Milestones in pig-to-nonhuman primate kidney transplantation: 1989–2015.*
| Year | Donor (pig) | Recipient | Immunosuppressive regimen | Survival (days) |
|---|---|---|---|---|
| 1989 | WT | Baboon | Conventional (PE, ALG, CsA, CS, SBGS) |
23 |
| 1998 | CD55 | Cynomolgus monkey | Conventional (CyP, CsA, CS) |
62 |
| 2004 | CD55 | Cynomolgus monkey | Conventional (CyP, CsA, MMF, CS) |
90 |
| 2005 | GTKO | Baboon | Costimulation blockade-based (Anti-CD2mAb, anti-CD154mAb, MMF, CS) |
83 |
| 2015 | GTKO/CD46/CD55/TBM/EPCR/CD39 | Baboon | Costimulation blockade-based (ATG, anti-CD20mAb, anti-CD40mAb, rapamycin, CS) |
136 |
| 2015 | GTKO/CD55 | Rhesus monkey | Costimulation blockade-based (Anti-CD4mAb, anti-CD8mAb, anti-CD154mAb, MMF, CS) |
310 |
Individual references can be found in references 7 and 8.

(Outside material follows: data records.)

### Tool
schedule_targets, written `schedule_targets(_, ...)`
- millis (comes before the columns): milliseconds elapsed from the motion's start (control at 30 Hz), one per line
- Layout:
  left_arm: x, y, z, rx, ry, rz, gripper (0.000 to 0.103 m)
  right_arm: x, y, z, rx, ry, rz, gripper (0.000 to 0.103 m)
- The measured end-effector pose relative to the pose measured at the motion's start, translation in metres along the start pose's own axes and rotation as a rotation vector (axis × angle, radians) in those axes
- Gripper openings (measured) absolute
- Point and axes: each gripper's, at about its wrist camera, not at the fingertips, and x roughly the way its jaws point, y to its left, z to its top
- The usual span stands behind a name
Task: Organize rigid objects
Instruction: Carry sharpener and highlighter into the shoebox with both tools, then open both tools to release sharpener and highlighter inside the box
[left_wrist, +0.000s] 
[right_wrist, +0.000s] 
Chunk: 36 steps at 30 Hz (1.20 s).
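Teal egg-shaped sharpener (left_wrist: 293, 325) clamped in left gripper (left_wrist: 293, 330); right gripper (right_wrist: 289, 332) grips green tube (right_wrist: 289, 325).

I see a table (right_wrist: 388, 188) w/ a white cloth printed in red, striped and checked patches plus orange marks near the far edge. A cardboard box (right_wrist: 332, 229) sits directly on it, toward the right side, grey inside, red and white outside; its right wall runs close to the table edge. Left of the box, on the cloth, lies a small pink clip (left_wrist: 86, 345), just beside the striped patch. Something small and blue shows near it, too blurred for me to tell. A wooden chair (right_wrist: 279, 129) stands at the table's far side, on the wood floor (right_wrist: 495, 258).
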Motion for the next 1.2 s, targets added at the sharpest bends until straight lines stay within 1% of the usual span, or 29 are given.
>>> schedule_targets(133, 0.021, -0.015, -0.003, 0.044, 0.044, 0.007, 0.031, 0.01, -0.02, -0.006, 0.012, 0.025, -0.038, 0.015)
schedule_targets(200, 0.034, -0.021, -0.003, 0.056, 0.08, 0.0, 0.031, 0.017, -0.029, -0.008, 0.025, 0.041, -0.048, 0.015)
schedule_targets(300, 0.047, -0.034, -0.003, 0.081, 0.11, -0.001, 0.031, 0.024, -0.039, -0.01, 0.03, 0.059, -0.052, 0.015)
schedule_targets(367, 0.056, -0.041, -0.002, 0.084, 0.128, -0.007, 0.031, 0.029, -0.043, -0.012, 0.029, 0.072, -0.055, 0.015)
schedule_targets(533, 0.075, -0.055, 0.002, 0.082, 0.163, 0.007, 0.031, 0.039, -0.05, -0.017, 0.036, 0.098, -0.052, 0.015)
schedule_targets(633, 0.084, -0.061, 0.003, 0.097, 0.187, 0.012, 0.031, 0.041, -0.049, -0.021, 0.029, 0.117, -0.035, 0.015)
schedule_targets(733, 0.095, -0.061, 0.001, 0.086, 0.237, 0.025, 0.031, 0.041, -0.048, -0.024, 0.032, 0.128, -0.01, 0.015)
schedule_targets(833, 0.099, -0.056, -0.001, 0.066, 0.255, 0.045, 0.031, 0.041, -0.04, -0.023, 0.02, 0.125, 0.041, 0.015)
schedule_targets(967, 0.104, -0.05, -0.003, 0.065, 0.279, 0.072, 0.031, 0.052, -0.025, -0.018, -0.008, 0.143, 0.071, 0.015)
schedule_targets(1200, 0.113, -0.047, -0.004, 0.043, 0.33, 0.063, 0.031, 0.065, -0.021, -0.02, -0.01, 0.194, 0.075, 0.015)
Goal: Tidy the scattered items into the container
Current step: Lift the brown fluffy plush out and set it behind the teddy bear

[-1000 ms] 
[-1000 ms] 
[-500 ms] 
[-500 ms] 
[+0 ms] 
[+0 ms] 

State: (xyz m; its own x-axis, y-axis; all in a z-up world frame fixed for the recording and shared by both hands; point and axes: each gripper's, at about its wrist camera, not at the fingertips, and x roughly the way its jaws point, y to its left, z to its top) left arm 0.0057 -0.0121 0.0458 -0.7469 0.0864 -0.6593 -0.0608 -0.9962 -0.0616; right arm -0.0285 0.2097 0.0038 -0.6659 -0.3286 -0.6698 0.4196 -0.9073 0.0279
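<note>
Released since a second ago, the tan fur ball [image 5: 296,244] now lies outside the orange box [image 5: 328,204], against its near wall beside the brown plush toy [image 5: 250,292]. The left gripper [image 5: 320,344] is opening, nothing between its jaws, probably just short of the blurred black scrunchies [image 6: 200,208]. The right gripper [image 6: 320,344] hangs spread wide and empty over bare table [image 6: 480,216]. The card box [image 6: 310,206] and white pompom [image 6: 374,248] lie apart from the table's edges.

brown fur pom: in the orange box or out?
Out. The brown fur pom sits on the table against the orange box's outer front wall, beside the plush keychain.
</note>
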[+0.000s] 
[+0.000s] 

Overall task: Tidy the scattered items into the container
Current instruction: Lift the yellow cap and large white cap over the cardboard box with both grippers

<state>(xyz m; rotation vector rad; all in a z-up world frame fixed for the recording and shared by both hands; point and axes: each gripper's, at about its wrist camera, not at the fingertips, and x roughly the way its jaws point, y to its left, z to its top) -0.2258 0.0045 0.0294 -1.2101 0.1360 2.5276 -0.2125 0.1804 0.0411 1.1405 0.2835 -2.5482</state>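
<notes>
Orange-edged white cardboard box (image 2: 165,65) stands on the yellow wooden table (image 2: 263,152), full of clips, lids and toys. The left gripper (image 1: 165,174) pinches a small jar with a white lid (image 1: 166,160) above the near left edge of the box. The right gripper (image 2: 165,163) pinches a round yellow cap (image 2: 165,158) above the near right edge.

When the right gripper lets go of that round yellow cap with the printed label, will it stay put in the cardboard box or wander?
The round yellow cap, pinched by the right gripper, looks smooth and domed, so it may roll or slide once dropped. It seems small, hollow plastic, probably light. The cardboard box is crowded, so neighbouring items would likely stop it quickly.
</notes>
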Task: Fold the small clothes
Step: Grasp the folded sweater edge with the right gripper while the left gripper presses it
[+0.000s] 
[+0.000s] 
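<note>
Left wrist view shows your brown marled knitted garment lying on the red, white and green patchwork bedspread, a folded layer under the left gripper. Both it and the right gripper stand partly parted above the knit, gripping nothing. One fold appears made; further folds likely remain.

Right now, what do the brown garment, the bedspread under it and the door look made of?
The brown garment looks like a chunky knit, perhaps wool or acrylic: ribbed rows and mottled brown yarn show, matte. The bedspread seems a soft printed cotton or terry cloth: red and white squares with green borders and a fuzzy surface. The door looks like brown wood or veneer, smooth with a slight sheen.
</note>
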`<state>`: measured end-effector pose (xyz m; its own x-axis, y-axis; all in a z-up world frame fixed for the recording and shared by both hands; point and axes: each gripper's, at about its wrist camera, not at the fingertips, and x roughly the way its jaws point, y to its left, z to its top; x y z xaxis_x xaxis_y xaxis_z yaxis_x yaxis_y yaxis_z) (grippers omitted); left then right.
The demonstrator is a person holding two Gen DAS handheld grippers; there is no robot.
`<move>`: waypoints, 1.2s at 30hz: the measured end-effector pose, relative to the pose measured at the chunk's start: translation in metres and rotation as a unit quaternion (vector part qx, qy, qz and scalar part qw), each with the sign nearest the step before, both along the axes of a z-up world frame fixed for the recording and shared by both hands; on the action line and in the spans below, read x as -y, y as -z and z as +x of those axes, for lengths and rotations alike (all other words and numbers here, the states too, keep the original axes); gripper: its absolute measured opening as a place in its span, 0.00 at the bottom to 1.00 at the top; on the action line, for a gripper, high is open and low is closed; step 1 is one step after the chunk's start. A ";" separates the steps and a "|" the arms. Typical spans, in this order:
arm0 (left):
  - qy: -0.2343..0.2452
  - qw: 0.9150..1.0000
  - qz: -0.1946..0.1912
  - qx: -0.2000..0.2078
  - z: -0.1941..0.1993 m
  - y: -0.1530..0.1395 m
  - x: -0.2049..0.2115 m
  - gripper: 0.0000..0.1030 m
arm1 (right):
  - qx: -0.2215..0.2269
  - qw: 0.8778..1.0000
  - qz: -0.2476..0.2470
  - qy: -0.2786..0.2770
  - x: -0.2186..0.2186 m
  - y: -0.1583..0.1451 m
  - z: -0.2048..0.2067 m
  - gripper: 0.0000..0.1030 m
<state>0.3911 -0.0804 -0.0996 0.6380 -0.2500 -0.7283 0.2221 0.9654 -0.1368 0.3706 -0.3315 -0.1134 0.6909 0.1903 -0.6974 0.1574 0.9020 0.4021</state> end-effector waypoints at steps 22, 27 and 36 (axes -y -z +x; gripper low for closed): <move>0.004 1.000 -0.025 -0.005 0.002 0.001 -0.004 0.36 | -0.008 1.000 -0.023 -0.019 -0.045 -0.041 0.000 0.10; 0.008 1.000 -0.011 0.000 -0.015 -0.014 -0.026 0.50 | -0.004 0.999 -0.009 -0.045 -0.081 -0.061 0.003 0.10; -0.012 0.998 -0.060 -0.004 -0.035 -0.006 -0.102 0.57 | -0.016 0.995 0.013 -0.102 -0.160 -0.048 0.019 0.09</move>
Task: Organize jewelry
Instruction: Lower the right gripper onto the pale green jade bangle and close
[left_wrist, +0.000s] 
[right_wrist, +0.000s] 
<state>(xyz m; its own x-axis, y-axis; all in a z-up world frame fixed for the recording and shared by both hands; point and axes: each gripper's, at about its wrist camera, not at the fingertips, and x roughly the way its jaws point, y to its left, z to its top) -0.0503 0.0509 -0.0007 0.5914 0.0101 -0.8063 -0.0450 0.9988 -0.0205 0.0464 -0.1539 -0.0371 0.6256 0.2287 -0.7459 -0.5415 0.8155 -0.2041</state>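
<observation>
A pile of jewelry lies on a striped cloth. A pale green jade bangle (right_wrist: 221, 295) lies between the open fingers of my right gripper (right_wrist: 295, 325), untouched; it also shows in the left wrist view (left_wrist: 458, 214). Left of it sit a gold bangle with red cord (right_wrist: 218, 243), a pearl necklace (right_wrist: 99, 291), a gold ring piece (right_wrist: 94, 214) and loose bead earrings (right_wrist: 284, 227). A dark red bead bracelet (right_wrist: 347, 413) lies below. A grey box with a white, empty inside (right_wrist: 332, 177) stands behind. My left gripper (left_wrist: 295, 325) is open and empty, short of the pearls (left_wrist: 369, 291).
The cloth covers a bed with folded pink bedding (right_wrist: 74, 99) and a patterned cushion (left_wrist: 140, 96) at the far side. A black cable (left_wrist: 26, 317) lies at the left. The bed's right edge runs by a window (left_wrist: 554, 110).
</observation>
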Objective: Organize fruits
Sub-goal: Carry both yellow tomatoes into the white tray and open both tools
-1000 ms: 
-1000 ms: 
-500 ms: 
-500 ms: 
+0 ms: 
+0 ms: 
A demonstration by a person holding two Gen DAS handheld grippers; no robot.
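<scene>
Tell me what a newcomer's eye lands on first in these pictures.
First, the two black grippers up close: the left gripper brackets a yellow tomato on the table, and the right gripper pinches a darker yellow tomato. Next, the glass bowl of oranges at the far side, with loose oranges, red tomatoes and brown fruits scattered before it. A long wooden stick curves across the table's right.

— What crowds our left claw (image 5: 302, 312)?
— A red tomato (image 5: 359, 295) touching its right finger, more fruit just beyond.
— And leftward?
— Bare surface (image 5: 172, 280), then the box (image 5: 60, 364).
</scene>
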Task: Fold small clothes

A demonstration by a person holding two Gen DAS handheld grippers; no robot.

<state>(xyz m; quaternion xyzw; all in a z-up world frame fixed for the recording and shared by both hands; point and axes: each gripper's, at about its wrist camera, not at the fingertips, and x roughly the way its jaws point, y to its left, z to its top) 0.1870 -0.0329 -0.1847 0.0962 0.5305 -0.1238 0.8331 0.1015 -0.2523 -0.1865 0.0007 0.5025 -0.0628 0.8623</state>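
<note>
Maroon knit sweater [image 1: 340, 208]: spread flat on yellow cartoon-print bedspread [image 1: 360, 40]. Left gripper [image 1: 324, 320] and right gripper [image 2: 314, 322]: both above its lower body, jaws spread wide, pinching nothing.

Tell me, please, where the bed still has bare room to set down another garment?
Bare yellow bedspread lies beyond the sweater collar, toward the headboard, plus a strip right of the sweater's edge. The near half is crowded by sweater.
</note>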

ALG = anti-lymphocyte globulin/serum; CD39 = expression of the human coagulation-regulatory gene, CD39; CD46 and CD55 = expression of human complement-regulatory genes; CS = corticosteroid; CsA = cyclosporine A; Cyp = cyclophosphamide; EPCR = expression of the human coagulation-regulatory gene, endothelial protein C receptor; GTKO = α1,3-galactosyltransferase gene-knockout pig; mAb = monoclonal antibody; MMF = mycophenolate mofetil; PE = plasma exchange/plasmapheresis; SBGS = administration of soluble blood group substances A and B; TBM = expression of the human coagulation-regulatory gene, thrombomodulin; WT = wild-type (genetically-unmodified) pig.
There is increasing evidence for an inflammatory response to the xenograft that is independent of the adaptive immune response.6 Adjunctive therapy with an anti-inflammatory agent, e.g., the anti-interleukin-6 receptor agent, tocilizumab, appears to be beneficial,12 but here again genetically-engineered pigs expressing an anti-inflammatory transgene (e.g., A20, heme-oxygenase-1) may prove preferable.9
Progress in the pig-to-NHP kidney transplantation model
In 1989, using genetically-unmodified (wild-type) pig kidneys, the longest life-supporting kidney graft survival was 23 days7 (Table 2 and Figure 4). By 2004, CD55-transgenic pig kidney graft survival had been extended to 90 days.8 With cotransplantation of donor-specific thymic tissue, GTKO pig kidney graft survival reached 83 days in 2005.8 In 2015, two groups reported survival of life-supporting genetically-engineered pig kidneys for >4months,12, 13 with one monkey surviving for approximately 10months (Adams A, personal communication). At our own center, we currently have two baboons with life-supporting pig kidney grafts active and healthy at >7 months (Iwase H, et al, unpublished).
Figure 4.
Maximum life-supporting pig kidney graft survival after transplantation into nonhuman primates (by year).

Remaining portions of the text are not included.